How do I report a data breach that I think has affected me?

Okay, let's break down how to report a data breach, based on the legislation provided.

In Plain English

If you believe your personal information has been involved in a data breach, the process for reporting it depends on the type of entity involved and the nature of the data.

• If it involves your Medicare or Centrelink information due to a breach at a third-party organization (like Albany Clinic, Sumo, or PartridgeGP): Services Australia is running data matching programs to identify affected customers and apply security measures. You can find information about these programs and Services Australia's privacy policy on their website.
• If it involves your credit reporting information: You can make a complaint to the credit reporting body or credit provider involved.
• If it involves a data scheme entity: You can notify the Commissioner.
• If it involves COVID app data: A breach is automatically considered an eligible data breach, and the data store administrator or health authority is responsible for taking action.
• For other types of data breaches: It depends on whether the entity involved is subject to the Privacy Act 1988. If so, they have obligations to assess and notify you and the Commissioner if it's an "eligible data breach" that is likely to result in serious harm.

Detailed Explanation

The legislative context provides information on various aspects of data breaches and notification obligations, but it doesn't offer a single, universal "how to report" guide for individuals. Here's a breakdown based on the provided Acts:

1. Data Matching Programs (Services Australia):

   • Services Australia has initiated data matching programs with organizations like Albany Clinic, Sumo, and PartridgeGP following their respective data breaches (Notice of a Data Matching Program – Services Australia and Albany Clinic Customers Affected by February 2023 Data Breach, Notice of a Data Matching Program – Services Australia and Sumo Customers affected by February 2024 Data Breach, Notice of a Data Matching Program – Services Australia and PartridgeGP Customers Affected by September 2023 Data Breach).
   • These programs involve Services Australia comparing data provided by these organizations with Medicare and Centrelink records to identify affected customers and apply proactive security measures.
   • If you believe you were affected by these specific breaches, you can find more information about the data matching programs and Services Australia's privacy practices on their website.

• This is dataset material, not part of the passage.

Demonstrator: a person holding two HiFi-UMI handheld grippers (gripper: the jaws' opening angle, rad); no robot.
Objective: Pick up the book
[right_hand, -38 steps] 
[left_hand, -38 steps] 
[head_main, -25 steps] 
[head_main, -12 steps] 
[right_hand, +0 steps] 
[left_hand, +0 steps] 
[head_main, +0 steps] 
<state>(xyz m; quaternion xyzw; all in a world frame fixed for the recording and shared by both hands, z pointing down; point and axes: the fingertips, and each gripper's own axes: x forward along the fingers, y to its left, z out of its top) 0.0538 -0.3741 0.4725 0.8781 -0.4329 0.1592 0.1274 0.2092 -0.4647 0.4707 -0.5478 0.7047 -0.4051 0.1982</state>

   • Eligible Data Breaches under the Privacy Act:

   • The Privacy Amendment (Notifiable Data Breaches) Act 2017 amends the Privacy Act 1988 to introduce mandatory notification of "eligible data breaches."

   • An "eligible data breach" occurs when there is unauthorized access to, or disclosure of, personal information, or loss of such information, and a reasonable person would conclude that the access, disclosure, or loss would likely result in serious harm to any of the individuals to whom the information relates (section 26WE of the Privacy Act 1988).
   • If an entity (such as an APP entity, credit reporting body, credit provider, or file number recipient) is aware of reasonable grounds to believe there has been an eligible data breach, it must prepare a statement with specific details and give a copy to the Commissioner (section 26WK of the Privacy Act 1988).
   • The entity must also notify individuals who are at risk from the eligible data breach (section 26WL of the Privacy Act 1988).
   • If you believe an entity has experienced an eligible data breach that affects you, and you haven't been notified, you may consider contacting the entity to inquire. You can also make a complaint to the Office of the Australian Information Commissioner (OAIC).

   • Data Availability and Transparency Act:

   • The Data Availability and Transparency Act 2022 deals with data sharing and breaches involving "scheme data."

   • If a data breach involves personal information shared under this Act, section 37 outlines specific responsibilities for data custodians and accredited entities.
   • Section 38 requires data scheme entities to notify the Commissioner of non-personal data breaches.

   • COVIDSafe App Data:

   • The Privacy Amendment (Public Health Contact Information) Act 2020 includes provisions specific to COVID app data.

   • Any breach of the requirements of this Part in relation to COVID app data is taken to be an eligible data breach (section 94S of the Privacy Act 1988).

   • Credit Reporting Information:

   • The Privacy Amendment (Enhancing Privacy Protection) Act 2012 deals with credit reporting and related complaints.

   • If your complaint relates to a potential breach of provisions related to credit reporting, you can complain to the credit reporting body or credit provider (section 23A of the Privacy Act 1988).

In summary, the best course of action depends on the specific circumstances of the suspected data breach. If you believe your personal information has been compromised, consider the following steps:

1. Identify the organization involved: Determine which entity experienced the data breach.
2. Check their website: Look for information about the breach and any steps they recommend.
3. Contact the organization: Reach out to them to inquire about the breach and how it might affect you.
4. Contact the OAIC: If you believe the organization has mishandled your personal information or failed to comply with the Privacy Act 1988, you can lodge a complaint with the Office of the Australian Information Commissioner (OAIC).